• Task requirements: Retype the material that follows exactly, limited to the lines from the one with "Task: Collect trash" through the one with "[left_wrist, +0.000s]", and keep out all pictures.

--

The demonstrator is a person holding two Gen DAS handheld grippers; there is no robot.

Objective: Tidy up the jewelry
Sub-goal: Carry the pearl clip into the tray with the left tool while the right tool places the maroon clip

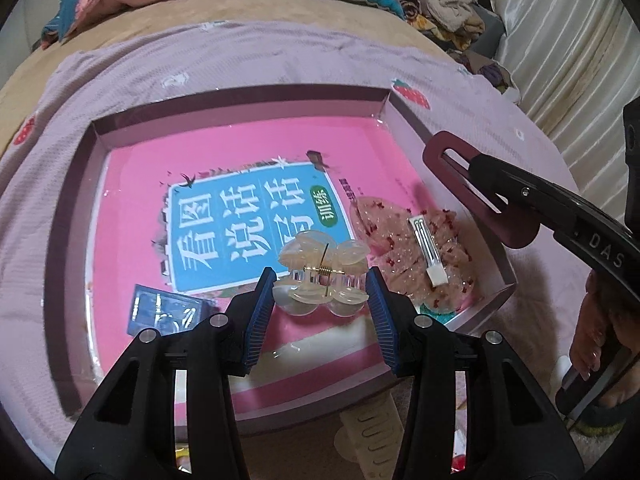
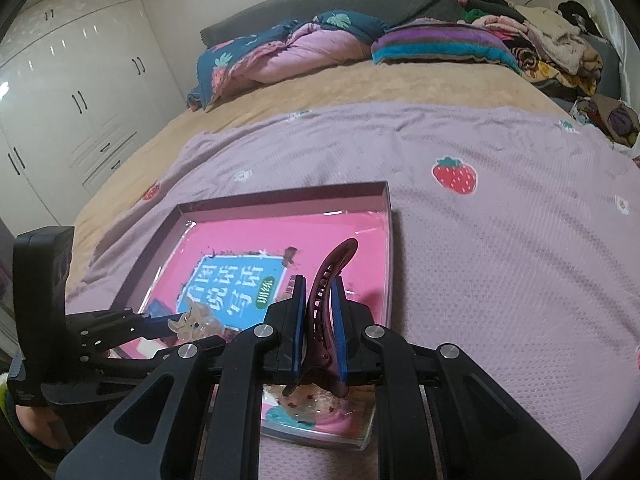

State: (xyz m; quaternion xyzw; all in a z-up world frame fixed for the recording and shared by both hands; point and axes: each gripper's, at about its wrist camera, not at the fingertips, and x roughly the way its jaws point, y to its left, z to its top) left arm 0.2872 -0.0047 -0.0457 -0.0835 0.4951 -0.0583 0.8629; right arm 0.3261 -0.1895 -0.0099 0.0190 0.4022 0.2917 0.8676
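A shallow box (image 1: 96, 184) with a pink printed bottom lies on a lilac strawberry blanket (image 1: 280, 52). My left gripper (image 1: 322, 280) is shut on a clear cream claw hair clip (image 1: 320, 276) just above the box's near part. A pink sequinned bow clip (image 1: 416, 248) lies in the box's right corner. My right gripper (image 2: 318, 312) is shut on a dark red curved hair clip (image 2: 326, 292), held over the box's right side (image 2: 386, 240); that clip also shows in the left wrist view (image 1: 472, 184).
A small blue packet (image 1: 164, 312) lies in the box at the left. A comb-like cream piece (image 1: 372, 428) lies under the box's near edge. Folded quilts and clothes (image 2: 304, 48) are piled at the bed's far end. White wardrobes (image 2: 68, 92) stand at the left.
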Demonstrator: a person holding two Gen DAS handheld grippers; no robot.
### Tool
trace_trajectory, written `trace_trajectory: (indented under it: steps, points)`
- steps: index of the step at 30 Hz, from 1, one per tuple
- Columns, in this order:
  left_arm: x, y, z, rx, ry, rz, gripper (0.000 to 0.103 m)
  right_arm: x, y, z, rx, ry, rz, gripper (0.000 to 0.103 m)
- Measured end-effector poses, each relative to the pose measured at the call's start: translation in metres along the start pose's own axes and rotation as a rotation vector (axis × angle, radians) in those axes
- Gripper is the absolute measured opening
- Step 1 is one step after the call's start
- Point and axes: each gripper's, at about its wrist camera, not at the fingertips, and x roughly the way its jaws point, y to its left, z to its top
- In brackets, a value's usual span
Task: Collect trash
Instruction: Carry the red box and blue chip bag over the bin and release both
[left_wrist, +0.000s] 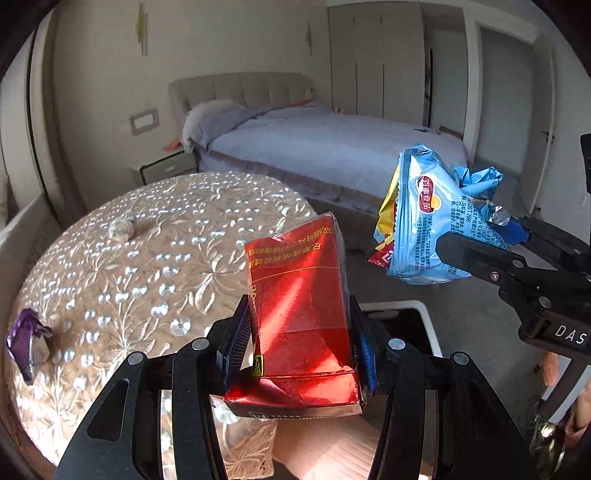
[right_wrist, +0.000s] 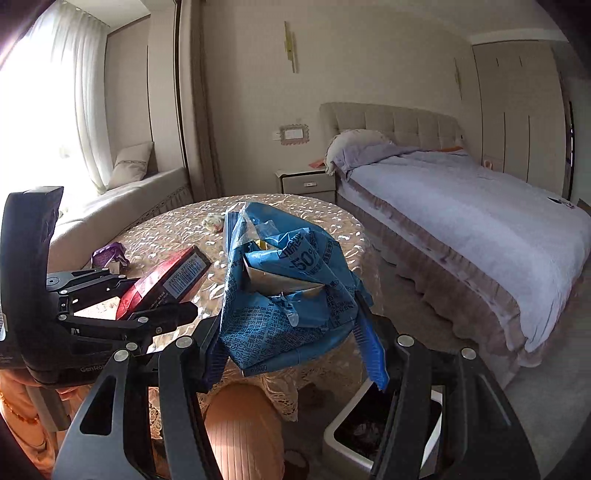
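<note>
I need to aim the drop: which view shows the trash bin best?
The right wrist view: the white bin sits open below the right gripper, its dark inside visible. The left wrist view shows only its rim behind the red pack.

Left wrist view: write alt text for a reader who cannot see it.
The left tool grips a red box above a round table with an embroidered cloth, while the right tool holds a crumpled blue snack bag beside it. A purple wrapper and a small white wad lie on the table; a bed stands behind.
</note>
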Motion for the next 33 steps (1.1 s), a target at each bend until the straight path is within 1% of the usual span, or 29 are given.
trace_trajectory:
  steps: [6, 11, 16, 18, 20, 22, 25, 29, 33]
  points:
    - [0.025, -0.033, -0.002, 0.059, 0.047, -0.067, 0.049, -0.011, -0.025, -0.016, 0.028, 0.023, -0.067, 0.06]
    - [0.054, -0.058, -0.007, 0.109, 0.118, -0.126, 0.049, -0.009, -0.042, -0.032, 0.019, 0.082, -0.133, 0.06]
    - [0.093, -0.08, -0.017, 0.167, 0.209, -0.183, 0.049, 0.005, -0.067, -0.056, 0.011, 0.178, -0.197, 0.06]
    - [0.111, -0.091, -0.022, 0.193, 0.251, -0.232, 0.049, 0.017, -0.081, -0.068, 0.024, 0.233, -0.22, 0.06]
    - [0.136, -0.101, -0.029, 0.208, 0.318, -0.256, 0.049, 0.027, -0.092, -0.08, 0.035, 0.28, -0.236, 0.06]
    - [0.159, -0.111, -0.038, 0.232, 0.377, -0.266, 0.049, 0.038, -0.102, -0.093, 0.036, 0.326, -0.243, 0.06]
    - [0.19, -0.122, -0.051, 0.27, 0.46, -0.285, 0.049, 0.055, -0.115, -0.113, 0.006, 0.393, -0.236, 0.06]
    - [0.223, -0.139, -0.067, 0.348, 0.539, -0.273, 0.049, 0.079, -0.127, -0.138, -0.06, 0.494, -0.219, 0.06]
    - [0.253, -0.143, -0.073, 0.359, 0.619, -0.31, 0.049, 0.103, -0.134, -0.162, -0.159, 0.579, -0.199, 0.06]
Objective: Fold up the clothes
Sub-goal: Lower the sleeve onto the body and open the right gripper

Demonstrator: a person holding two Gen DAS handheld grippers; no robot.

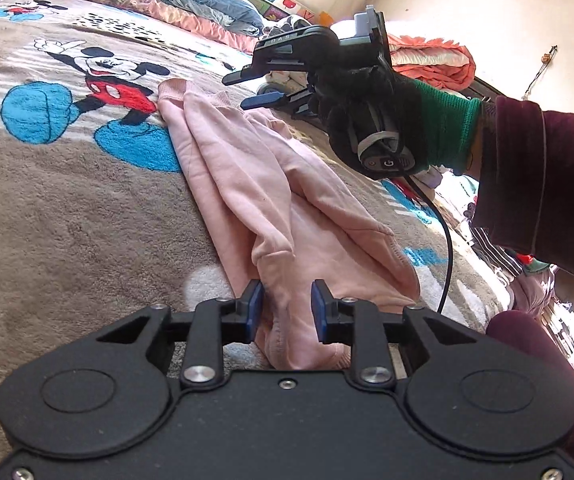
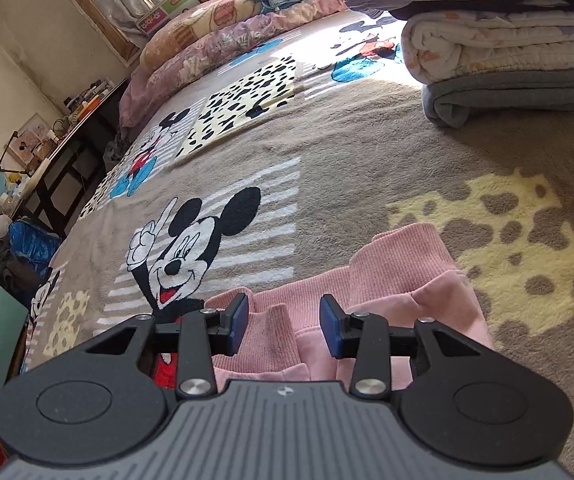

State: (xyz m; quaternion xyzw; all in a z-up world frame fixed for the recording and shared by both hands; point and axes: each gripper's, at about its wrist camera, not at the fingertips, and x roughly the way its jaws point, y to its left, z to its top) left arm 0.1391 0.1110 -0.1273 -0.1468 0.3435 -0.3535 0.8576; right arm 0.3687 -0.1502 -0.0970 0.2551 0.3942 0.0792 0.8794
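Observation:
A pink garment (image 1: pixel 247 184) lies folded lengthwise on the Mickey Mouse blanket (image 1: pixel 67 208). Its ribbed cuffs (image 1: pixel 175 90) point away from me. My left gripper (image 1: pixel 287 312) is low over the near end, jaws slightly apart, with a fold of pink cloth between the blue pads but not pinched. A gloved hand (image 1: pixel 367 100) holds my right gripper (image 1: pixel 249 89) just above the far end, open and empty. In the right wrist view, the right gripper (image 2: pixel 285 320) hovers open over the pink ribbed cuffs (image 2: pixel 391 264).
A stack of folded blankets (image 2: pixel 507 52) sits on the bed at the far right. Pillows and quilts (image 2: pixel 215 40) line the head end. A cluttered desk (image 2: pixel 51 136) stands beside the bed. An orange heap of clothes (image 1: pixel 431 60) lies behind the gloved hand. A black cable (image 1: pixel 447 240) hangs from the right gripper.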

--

• Answer to this task:
Task: Collect trash
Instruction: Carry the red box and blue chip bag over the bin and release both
[left_wrist, +0.000s] 

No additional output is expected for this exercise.